26 Comments on Colorful and Bykski Announce Liquid Cooling Ready GTX 1080 FE Bundle
Genius.
After all, why not release your custom cooled card at $700, if people are obviously willing to pay $700 for the junk stock cooler, theyll pay that much for a good cooler.
it will be interesting to see which price partner cards mostly come at.. $599 or $699.. i recon the latter.. i dont see many at $599.. he he
trog
1080 is rated to go up to 92 or 97C so temps (what was there, 87?) alone weren't a problem.
Although, chips are more effective at lower temps, so it would still help with OCing.
PS
Have you seen this guys?
"XFX leaked that 490x is coming in June"
(I wonder if that was a "surprise" AMD was talking about and if that's the reason there are no benches of 1070 so far)

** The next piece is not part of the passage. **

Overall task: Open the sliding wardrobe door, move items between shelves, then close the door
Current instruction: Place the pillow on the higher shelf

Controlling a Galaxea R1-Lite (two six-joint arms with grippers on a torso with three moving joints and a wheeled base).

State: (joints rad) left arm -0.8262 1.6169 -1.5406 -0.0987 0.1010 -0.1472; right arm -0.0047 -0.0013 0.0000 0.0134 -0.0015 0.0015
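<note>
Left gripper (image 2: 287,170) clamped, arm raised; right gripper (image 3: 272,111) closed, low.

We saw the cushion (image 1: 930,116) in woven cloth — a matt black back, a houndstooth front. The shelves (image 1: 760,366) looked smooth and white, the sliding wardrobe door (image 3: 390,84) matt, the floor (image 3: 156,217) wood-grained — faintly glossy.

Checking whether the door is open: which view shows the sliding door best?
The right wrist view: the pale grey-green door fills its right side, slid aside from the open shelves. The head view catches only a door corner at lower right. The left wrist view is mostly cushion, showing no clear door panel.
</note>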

(some random chat on semiaccurate, so take it with a sack of salt :D)
I'll believe it when they hit the market at that price.
I find this to be very dumb yet smart... Its stupid because why are you paying the premium for the shroud if your not going to use it. The smart part comes in from the bonus money they are getting from it... I guess they think we want it for an expensive wall hanger?
And beyond that, it's possible that this will go the way of Zotac's design for the GTX 980 Amp! Extreme : www.gamersnexus.net/hwreviews/1666-zotac-gtx-980-extreme-benchmark-review-overclocking?showall=1
On the 490X BS. Are you serious? They don't even have the 480X ready for show(tentatively scheduled for release on July 1st). But the 490X will be here even sooner!!! Yeah right!!! The successor to "Grenada"/390(X) is "Vega10"/490(X). "Vega" isn't coming until October. If even then. AMD will be close to tits up by then. And "Vega" will not likely save their ass from going bust even if they make it that long. "Navi" is a pipe dream and a half. AMD will be long dead by then.
What to believe? Nothing. Not until a retail board is in someone's hand.
My current stance on this release is that it's only really good for those in the market for second hand 980ti. Those are already getting dirt cheap and they will turn out to be *very* cost effective purchases now. Over here, 450 eur is now the price for a 3-6 month old 980ti. Now consider the launch price of 1080 FE at 739 eur.... Yup :)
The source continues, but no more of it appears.